• _Exercise requirements_: Please quote exactly the opening lines of the data, from the first line to the one where "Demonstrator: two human" appears.

□ □ □ □ □ □ □

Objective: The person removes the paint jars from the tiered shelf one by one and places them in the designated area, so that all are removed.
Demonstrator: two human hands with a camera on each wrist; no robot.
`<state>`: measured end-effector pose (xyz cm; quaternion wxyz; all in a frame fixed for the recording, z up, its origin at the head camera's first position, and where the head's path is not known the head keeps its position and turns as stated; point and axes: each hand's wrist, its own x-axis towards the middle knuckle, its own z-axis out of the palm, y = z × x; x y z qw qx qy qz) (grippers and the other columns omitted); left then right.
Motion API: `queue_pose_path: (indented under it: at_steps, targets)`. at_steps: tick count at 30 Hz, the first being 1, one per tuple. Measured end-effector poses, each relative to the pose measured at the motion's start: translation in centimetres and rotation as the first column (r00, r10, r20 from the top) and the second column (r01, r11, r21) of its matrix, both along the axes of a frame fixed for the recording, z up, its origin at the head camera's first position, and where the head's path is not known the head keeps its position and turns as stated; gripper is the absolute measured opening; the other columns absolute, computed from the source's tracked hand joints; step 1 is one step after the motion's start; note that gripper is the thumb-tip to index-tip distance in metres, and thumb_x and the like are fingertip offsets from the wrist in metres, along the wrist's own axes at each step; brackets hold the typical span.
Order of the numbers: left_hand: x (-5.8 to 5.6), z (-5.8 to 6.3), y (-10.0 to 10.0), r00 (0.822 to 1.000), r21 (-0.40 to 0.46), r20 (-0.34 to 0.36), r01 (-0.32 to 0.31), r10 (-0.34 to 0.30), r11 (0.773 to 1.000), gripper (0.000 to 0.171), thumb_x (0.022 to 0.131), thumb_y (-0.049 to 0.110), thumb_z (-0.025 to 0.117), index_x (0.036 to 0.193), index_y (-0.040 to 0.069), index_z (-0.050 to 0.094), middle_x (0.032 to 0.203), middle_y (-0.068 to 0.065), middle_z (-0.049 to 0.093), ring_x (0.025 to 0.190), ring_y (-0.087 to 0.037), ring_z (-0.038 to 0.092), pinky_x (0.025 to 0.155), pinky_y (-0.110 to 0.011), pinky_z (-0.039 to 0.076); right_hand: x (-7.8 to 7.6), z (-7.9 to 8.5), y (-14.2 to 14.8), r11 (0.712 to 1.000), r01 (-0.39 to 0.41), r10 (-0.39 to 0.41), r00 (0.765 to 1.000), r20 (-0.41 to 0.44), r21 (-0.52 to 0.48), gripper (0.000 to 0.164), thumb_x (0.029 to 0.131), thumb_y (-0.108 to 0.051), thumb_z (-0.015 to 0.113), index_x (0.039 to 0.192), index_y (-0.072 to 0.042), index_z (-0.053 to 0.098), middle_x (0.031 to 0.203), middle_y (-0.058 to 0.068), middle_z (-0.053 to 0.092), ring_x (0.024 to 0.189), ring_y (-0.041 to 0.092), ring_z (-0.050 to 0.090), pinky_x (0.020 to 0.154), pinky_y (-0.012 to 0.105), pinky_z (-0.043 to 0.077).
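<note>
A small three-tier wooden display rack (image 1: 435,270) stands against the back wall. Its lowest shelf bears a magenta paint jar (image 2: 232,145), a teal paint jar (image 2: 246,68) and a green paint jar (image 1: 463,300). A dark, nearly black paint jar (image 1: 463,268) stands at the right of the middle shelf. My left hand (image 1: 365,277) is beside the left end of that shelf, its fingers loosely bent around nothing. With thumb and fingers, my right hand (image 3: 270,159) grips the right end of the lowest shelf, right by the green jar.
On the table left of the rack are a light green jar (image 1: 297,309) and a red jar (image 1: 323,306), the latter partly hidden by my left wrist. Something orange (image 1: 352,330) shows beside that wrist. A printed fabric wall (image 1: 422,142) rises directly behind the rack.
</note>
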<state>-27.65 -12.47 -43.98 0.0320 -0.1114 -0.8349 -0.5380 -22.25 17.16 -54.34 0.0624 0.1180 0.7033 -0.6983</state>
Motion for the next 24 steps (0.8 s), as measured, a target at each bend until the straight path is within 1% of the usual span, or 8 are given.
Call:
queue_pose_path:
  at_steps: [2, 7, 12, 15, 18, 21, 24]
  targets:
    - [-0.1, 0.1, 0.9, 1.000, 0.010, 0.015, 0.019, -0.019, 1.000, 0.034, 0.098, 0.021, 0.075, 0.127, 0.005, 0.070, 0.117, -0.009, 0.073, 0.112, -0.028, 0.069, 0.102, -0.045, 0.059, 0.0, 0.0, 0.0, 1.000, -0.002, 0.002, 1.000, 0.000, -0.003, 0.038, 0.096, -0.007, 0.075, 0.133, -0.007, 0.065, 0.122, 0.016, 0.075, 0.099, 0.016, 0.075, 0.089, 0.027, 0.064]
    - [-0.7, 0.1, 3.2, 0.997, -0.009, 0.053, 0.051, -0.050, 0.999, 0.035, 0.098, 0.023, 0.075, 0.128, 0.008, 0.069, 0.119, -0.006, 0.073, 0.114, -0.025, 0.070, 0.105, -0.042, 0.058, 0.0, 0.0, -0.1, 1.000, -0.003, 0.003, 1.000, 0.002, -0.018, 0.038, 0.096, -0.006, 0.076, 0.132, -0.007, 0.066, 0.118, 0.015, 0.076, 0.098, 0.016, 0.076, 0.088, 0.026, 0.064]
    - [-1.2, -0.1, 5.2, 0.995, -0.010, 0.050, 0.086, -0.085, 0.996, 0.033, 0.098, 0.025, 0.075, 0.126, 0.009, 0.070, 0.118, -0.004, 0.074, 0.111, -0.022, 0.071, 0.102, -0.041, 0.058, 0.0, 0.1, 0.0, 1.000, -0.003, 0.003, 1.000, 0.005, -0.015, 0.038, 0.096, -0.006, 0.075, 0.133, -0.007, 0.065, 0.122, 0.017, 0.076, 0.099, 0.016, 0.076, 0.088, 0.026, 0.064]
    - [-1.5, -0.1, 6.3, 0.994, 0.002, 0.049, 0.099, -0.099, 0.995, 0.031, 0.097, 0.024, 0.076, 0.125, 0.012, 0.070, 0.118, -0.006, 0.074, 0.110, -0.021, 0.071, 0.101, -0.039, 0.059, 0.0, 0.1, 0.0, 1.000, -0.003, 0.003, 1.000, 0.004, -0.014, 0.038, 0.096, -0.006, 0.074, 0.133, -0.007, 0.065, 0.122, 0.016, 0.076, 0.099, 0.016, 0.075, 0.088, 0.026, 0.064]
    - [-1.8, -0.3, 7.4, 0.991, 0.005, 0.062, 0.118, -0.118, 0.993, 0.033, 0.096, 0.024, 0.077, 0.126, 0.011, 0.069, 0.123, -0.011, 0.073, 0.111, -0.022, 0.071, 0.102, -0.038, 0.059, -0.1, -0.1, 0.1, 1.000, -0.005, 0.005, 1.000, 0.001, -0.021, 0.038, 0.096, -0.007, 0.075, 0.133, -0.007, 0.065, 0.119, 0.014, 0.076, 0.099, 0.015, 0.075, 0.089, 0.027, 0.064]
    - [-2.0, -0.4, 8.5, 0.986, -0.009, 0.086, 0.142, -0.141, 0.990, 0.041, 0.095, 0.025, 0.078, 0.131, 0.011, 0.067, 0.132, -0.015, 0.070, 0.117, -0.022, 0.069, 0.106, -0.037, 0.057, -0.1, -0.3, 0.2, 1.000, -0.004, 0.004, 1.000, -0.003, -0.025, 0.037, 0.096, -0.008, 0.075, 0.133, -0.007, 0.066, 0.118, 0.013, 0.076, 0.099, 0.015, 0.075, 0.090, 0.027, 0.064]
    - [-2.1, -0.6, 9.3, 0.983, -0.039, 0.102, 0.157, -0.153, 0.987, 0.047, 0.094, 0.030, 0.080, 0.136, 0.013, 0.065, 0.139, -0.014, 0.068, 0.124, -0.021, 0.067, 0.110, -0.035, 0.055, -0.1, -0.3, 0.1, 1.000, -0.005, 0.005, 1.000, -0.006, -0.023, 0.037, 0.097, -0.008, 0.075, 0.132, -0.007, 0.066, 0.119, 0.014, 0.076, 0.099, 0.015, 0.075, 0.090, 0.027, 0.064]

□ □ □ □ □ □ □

• _Result of this exercise_:
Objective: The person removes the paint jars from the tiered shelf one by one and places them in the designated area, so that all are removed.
Demonstrator: two human hands with a camera on each wrist; no robot.

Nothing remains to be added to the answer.